Creating a life that is full of meaning is a challenge for each individual to achieve. Meaning is often represented by an individuals’ successful personal achievement. This success is often viewed through the glasses of academics, material belongings, social status or acquiring a well-rounded healthy psyche. There are many reasons many people never achieve this kind of marvelous life; poverty, personal disability and poor resources begin a long list of “could have been except…” reasons for little achievement in life.
Sarah and Elizabeth Delany were two black women that easily could have fit into the “could have been except…” category, but instead lived their days with sapless courage and determination. In their biography “Having Our Say”, Sadie and Bess speak honestly about the challenges of growing up and living life as black women during socially stressful and dangerous times. Both Sadie and Bess lived long lives filled with the experiences many of us can’t imagine, living to be over 100 years each. These women were born into post Civil War southern society in the late 1880’s to a former slave, black, and college-educated father; and a mulatto, college-educated mother.
The largest question posed by the Delany sisters was, “Is it more difficult to be black, or to be a woman in life?” Both women were raised to achieve all that they could in life and were expected to show great determination to gain a proper education. Persisting to achieve more in life sometime put Sadie and Bess in dangerous situations. Once Sadie was almost lynched because she talked back to a drunk, white man that entered the segregated train car and spoke coarsely to her. It seemed that before anything else, people attacked Sadie or Bess first because they were black and second because they were women in a world that wasn’t ready for them. Prejudice was found in unexpected places for Bessie as she recalls her graduation from Columbia University, “ I suppose I should be grateful to Columbia, that at that time they let me in but they beat me down for being there! I don’t know how I got through that place, except when I was young nothing could hold me back. No, sir! I thought I could change the world. It took me a hundred years to figure out I can’t change the world. I can only change Bessie. And, honey, that ain’t easy, either (p.114).”
Their story passes from their childhood, into early education, then their move to Harlem during the cultural awakening and then on to their days at Columbia University. Most individuals stop the process of learning in life. After they get their degree or dream job people often feel that they have done enough. Bess and Sadie continue to be student’s of life even after achieving their standard breaking careers, as the first black woman dentist and the first black woman high-school teacher in New York City. Education was the motivation that developed their minds and spirits, helping them to learn from life in any circumstance. Bess said, “ You see I still have the urge to change the world. The truth is, you’re born a certain way and there’s some things you can change, and some you can’t”(p.200). Education was something they could use to change themselves…and maybe the world.

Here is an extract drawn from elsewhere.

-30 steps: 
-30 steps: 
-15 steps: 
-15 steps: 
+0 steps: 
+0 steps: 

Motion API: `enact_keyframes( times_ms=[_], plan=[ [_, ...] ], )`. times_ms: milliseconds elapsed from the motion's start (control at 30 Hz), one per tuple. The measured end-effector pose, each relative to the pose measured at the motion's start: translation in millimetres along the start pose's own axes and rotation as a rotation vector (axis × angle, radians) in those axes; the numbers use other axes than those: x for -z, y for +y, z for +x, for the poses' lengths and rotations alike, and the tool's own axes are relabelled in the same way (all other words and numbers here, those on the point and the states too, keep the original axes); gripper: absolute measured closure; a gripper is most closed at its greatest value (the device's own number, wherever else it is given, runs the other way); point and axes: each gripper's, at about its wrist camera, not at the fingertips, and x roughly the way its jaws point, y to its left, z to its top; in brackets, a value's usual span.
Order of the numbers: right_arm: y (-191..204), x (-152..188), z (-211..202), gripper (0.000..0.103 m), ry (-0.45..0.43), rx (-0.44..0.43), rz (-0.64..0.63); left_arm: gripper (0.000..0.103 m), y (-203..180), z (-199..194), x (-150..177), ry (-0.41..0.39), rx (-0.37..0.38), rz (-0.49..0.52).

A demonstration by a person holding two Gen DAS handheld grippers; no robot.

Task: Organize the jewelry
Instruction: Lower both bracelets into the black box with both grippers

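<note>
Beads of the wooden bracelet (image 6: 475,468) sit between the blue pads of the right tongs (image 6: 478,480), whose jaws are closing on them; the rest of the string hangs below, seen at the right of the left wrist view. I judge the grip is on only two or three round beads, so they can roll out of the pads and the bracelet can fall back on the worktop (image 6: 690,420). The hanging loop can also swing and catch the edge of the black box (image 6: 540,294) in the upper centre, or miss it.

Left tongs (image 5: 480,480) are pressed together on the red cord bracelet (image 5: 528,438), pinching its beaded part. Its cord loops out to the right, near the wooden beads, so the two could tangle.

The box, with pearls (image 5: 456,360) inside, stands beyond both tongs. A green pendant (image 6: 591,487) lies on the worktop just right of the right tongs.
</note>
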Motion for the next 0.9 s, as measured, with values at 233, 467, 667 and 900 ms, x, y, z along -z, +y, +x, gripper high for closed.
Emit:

Sadie and Bess lived through segregation, Negros and women gaining the vote, World War I, the Great Depression, World War II, integration, Vietnam, The Cold War, JFK and Martin Luther King’s assassination and many other pivotal historical events. But the most amazing thing to each of them is that they have lived beyond the limited reach of those people and ideas that tried to hold them back. Sadie exclaims, “ We’ve out lived those old rebby boys! That’s one way to beat them! That’s justice…Truth is, I never thought I’d see the day when people would be interested in hearing what two old Negro women have to say. Life still surprises me. So maybe the last laugh’s on me (p. 209).”
Sadie and Bess Delany tell their story of changing themselves in such a powerful way that I can’t help thinking they changed the way someone thought, reacted to or treated someone that was different than themselves. Prejudice is the like trying to see with a wool blanket over your head, it’s irritating and blinding. The Delany sisters pull the blanket of prejudice off of one hundred years by living with courage and determination. Sadie and Bess did more that change their lives; they changed mine by sharing their amazing story.